Postdoctoral researcher in the Computer Science Department
University of Maryland College Park
Co-sponsored with Binghamton Bioengineers and Upsilon Pi Epsilon
Evolutionary Game Theoretic and Multi-Agent System Models of the Emergence of Cross-Cultural Differences
Tuesday, October 29, 2013
Science 3 214, 10:00 AM
Our complex human social world has led to the emergence of a vast array of behavior phenomena and cultural differences. Cultural psychologists have classified populations across the world on various cultural scales, including scales of tightness vs. looseness and collectivist vs. individualist. These dichotomies have various behavioral implications. In this talk, I present evolutionary game theoretic and multi-agent system models of social systems that illuminate the emergence of various cross-cultural behavioral differences relating to these scales. Some of the phenomena I will explore include differences in punishment norms, third-party punishment, and group-based vs. individualistic thinking. I show individual interactions and adaptation processes under different contextual factors can lead to the emergence of population-level differences in these phenomena. By providing explicit, bottom-up, and explanatory models of the emergence of these differences, the presented models help establish support for causal relationships that are often difficult or impossible to test empirically. These models also help promote cross-cultural understanding by showing how cultural differences, which may appear puzzling, can be adaptive to societies’ ecological and historical context.

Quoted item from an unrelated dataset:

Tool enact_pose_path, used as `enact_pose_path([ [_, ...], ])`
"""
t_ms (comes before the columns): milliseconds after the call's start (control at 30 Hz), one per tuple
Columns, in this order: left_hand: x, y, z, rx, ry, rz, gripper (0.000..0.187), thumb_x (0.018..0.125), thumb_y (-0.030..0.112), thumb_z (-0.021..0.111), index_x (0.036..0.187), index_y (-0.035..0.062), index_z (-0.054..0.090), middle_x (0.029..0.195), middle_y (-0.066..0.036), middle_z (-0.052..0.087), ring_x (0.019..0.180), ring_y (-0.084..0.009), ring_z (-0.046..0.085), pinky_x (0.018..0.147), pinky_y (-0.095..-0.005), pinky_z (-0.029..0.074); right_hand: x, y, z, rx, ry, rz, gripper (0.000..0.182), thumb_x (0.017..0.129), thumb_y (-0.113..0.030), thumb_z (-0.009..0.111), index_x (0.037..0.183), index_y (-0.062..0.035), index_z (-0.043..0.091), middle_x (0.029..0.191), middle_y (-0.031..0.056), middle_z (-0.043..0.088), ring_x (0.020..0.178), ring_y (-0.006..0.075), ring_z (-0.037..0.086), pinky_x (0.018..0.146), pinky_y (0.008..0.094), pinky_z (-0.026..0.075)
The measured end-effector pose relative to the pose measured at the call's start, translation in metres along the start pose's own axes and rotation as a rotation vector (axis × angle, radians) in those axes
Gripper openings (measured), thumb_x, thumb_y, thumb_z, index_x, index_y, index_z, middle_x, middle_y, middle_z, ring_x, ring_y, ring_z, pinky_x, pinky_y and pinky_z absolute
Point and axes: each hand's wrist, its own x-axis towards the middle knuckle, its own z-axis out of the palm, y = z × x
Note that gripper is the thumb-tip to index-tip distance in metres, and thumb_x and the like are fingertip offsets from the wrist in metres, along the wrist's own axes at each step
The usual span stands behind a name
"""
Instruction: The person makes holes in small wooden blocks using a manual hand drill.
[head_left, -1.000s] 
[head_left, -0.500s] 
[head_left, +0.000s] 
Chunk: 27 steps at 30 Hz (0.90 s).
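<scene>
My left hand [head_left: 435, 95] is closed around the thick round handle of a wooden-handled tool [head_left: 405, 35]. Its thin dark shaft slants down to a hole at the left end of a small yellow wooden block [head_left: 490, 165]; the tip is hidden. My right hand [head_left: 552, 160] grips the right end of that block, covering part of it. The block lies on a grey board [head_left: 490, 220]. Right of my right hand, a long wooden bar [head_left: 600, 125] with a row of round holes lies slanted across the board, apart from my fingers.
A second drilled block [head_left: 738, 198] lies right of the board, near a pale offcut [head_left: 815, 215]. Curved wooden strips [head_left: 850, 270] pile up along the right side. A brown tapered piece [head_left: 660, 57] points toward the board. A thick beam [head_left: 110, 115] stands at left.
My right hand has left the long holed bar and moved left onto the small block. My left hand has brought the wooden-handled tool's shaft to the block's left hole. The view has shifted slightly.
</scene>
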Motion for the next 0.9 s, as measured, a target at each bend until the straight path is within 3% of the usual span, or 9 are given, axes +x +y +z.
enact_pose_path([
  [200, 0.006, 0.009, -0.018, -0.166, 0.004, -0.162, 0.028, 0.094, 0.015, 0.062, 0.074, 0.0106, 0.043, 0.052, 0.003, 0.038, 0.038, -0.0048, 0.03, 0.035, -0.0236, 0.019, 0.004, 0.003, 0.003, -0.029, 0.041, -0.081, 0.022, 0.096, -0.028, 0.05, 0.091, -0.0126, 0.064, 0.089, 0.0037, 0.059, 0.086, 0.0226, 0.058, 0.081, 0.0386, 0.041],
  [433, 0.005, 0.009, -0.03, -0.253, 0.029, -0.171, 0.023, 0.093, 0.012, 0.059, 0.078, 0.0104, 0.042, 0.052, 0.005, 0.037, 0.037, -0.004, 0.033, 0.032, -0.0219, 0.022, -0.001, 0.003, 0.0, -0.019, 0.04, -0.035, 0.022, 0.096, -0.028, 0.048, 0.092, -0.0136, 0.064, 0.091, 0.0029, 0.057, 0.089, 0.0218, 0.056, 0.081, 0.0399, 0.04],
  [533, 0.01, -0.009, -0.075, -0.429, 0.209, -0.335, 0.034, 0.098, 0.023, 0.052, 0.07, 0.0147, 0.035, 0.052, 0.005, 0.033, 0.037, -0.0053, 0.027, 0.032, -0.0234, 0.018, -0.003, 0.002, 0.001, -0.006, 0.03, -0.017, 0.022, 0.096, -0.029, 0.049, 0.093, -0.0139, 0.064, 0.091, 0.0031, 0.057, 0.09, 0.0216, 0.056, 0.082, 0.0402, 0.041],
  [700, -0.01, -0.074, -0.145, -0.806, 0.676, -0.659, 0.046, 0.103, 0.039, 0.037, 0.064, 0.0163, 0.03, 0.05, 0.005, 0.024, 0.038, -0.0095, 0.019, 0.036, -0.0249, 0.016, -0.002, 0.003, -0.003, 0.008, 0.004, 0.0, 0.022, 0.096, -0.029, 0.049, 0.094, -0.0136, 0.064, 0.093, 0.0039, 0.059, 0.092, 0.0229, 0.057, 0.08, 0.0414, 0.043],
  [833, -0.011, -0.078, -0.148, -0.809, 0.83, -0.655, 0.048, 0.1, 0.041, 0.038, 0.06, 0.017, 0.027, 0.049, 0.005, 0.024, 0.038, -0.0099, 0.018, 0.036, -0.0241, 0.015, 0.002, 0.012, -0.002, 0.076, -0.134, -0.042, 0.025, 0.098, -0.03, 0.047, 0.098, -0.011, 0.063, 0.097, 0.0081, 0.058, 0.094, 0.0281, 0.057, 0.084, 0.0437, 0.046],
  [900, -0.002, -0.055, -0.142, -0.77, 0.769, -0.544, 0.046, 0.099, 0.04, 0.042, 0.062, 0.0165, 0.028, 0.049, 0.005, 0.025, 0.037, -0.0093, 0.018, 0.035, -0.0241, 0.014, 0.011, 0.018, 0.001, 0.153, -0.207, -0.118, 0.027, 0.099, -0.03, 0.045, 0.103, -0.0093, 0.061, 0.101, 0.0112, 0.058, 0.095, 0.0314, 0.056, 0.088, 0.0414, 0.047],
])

Patrick Roos is a postdoctoral researcher in the Computer Science Department at the University of Maryland, working jointly with the Department of Psychology. His interdisciplinary research has spanned the computational, social, and life sciences as well as the humanities. While attaining his B.S. in Discovery Informatics from the College of Charleston, his research employed data mining and evolutionary computation approaches to music information retrieval and computational aesthetics. He received his M.S. and Ph.D. in Computer Science at the University of Maryland, focusing on evolutionary game theoretic modeling of the evolution of human risk preferences and decision-making. His current research is focused on extending the development of evolutionary game theoretic and multi-agent system models to study a variety of behavioral phenomena in human social systems. This work seeks to enhance and progress the understanding of our complex human social world by illuminating how evolutionary behavioral outcomes and dynamics relate to various contextual factors and cultural adaptation processes. His work has led to numerous peer-reviewed publications in interdisciplinary journals and conferences, a book chapter, and multiple presentations at international conferences.